Data excerpt »
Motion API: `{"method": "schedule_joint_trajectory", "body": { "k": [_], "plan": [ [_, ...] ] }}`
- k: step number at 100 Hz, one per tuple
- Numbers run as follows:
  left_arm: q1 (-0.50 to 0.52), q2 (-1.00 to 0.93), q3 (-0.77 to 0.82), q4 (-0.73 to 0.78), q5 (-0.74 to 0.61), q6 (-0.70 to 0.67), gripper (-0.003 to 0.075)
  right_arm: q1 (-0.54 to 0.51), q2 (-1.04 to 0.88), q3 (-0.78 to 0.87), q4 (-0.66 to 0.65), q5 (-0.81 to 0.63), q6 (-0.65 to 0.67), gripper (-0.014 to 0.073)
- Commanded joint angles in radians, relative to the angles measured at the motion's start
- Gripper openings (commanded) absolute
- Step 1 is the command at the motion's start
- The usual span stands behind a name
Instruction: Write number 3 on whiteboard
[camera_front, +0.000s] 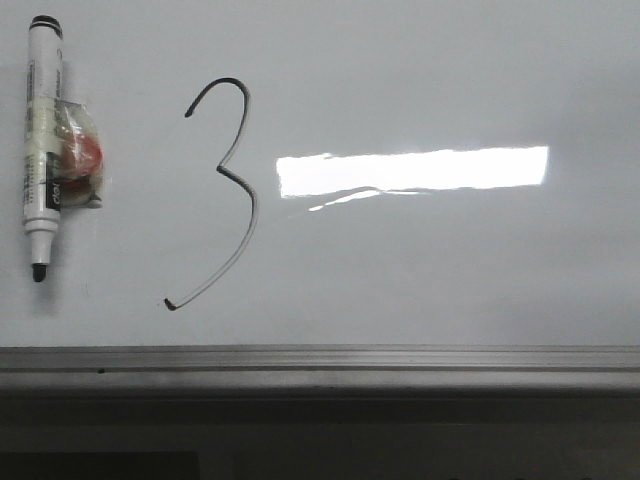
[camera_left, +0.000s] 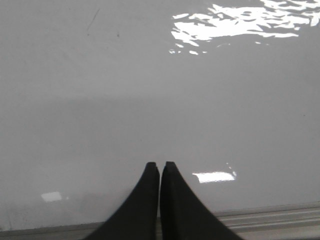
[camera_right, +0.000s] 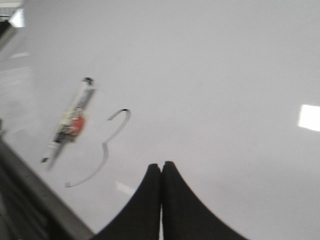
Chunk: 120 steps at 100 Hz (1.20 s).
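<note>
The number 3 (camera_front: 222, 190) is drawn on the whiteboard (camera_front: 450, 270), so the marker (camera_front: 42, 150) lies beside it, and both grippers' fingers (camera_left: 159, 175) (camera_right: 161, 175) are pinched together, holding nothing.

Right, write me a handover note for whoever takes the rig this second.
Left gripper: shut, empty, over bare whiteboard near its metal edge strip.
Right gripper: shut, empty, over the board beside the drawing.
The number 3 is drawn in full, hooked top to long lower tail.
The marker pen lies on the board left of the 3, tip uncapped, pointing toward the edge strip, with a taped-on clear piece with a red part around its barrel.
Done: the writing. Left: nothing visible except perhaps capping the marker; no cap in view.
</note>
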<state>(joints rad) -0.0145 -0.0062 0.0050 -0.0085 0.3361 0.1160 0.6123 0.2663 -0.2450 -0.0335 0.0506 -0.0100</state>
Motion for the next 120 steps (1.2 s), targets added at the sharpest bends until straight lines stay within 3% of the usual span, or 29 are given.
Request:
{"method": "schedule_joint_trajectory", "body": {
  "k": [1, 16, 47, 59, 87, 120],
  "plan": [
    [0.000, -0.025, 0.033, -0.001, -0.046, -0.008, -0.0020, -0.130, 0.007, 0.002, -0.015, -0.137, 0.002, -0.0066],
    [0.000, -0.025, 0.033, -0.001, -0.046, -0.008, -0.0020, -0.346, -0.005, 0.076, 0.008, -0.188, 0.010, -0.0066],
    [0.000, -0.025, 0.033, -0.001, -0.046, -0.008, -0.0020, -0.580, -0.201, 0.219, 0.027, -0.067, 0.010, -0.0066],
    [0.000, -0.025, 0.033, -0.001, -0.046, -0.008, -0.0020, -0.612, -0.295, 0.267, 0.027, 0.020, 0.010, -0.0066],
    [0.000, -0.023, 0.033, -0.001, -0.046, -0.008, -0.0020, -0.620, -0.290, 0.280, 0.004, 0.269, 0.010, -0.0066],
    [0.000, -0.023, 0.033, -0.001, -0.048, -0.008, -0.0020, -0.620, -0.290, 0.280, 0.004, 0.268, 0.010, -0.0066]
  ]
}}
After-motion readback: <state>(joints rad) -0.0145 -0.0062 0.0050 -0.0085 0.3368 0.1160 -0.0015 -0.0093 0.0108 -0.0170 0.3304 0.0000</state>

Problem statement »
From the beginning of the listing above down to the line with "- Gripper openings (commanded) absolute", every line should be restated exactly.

Exercise response »
Motion API: `{"method": "schedule_joint_trajectory", "body": { "k": [_], "plan": [ [_, ...] ] }}`
- k: step number at 100 Hz, one per tuple
- Numbers run as follows:
  left_arm: q1 (-0.50 to 0.52), q2 (-1.00 to 0.93), q3 (-0.77 to 0.82), q4 (-0.73 to 0.78), q5 (-0.74 to 0.61), q6 (-0.70 to 0.67), gripper (-0.003 to 0.075)
  right_arm: q1 (-0.54 to 0.51), q2 (-1.04 to 0.88), q3 (-0.78 to 0.87), q4 (-0.66 to 0.65), q5 (-0.81 to 0.63), q6 (-0.65 to 0.67), gripper (-0.014 to 0.073)
- Commanded joint angles in radians, relative to the angles measured at the motion's start
- Gripper openings (commanded) absolute

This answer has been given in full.